The Team’s Image and Marketability

  • One of the great things Jordan has done for the Bobcats is that he has made them more visible than ever. By that, I don’t mean that the team is visible on more televisions, because I don’t get them on my T.V., like many people in the Carolinas. Rather, I mean that there is a lot more national interest in the team now. After it was announced that Jordan was to become majority owner, some fantastic things happened. The team got 40 new corporate sponsors, renewed 91% of season ticket holders and sold 1,575 new season tickets (Charlotte Observer). In addition, the purchase of the team gave the Bobcats more time on national television. Jordan was giving interviews on NBA TV and TNT, not to mention on whatever Fox Sports affiliate they are shown on. No one can even act like Postolos buying the team would get anywhere near the same response. Example: name the two men that the Golden State Warriors were sold to. Unless you’re a huge NBA junkie or a Warriors fan, in all likelihood you probably didn’t know the new owners are Joe Lacob and Peter Guber. The simple fact is that unless your owner is eccentric or famous, they’re not getting a lot of attention. And when your owner is (arguably) the greatest basketball player of all time, the team is going to get more attention than ever – from fans, locals, business, sponsors, the media – you name it. Postolos just can’t get the job done in the same regard. However, as his track record shows, he is excellent at maintaining good community relations with the organization. But Jordan is no slouch in this category either,  as shown by his 2010 Summer World (read: state) Tour, where he traveled across the state, making stops at Fort Bragg and talking to schoolchildren. He also donated a cool quarter mil to help fund middle school sports. Neat.

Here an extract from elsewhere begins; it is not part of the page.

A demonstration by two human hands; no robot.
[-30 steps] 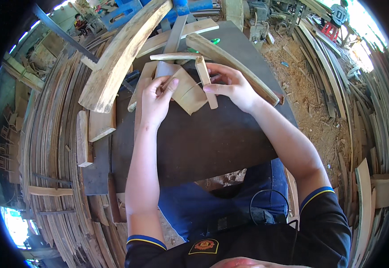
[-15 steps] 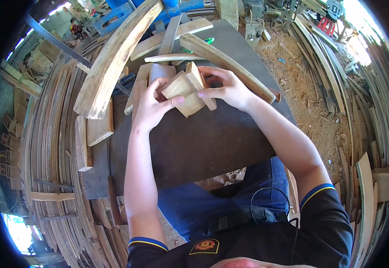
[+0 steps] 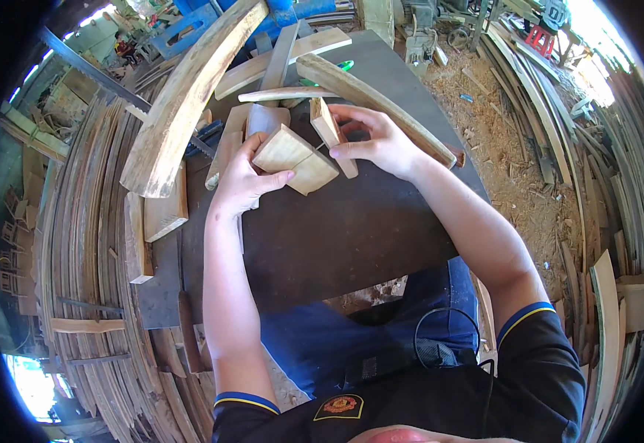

I don’t think either owner is a bad choice and honestly, I’m not sure which I’d prefer. On the one hand, if Postolos’ organization would act how I think they would act, they could make winning a more long term plan but at the expense of the present. On the other hand, Jordan would have the team try to win now. Jordan’s method of retaining most of the current roster, which would probably have more talent than Postolos’, would build up a bigger fanbase in the present, which could make it easier on the team later on when they undoubtedly have to rebuild (I just didn’t think it would be so soon). The possible Postolos plan could alienate and exasperate fans, both ones that were so happy to get to the playoffs and fans on the fence by sending off our best players to free up our books. It’s a tough decision that I’m glad I don’t have to make.

But don’t feel bad for George Postolos. He is reportedly interested in buying the Pistons and if that doesn’t go down, he’ll still be a really, really rich man trying to buy an NBA team. So he’s got that going for him.